The main design principles for SCALE (our version of Lean Kanban) was to keep a balance between speed (Lean), business model innovation (our PSS method or BMG approach) and customer pull (Kanban).
In its ideal manifestation:
- we innovate solutions that the customers get fired up about (pull),
- we only work on activities that are customer facing and customer paid (by spending time, resources or money),
- we limit all non-value added and waste activities (Lean/Kanban)
- keep all of our work visible to everyone inside the firm (Lean/Kanban)
- measure our baseline and keep changing our approach so we get better (Lean/Kanban)
We redefined our Lean principles to best suit our needs in 5 rules:
- Focus on customer value creation (PULL)
- Make the team’s work visible
- Limit the tasks you are juggling (WIP)
- Measure your effectiveness (not efficiency)
- Continuously strive to improve
The journey is now ON.
Despite 50 years of Lean in manufacturing and a decade or two in high tech, you still have to look far and wide to find great stories of sales-driven Lean programs.
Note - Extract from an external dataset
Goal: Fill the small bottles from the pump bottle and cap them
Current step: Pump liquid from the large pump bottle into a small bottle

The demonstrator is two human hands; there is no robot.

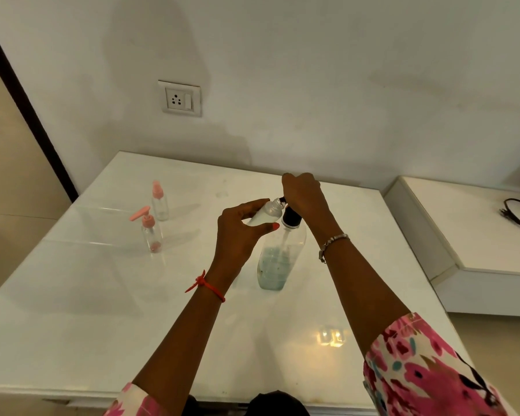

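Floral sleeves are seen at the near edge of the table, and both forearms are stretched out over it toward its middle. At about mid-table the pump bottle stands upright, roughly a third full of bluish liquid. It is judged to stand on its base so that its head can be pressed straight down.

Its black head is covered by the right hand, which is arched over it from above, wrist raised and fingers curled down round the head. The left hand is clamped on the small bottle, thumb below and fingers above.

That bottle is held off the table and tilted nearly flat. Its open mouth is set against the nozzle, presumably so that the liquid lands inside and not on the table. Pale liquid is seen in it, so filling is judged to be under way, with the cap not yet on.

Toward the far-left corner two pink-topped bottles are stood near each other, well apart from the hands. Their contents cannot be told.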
Which is amazing considering Lean is all about sales and the customer. It should be all about Pull.
So in January 2013 we decided to take a successful strategic sales organization focused on complex enterprise technology sales at the board level – and turn it to Lean.
We have a year. We will do it faster. And learn along the way.
Only a week into the effort we already connected with several Lean Sensei at various auto (of course), tech and industrial manufacturing firms and started gathering their learning as well.
WHY ARE WE GOING LEAN?
– double the revenues per headcount in our group
– respond to customer requests in half the time
It will be a fantastic journey combining the best of 3 philosophies:
LEAN (especially the LEI variety), Kanban Method by Dave Anderson and our own business model innovation process called P/S/S (more on that later…)
We are looking forward to fascinating learning, great collaboration and fun times ahead. And most importantly – very happy customers spending twice as much in half the time.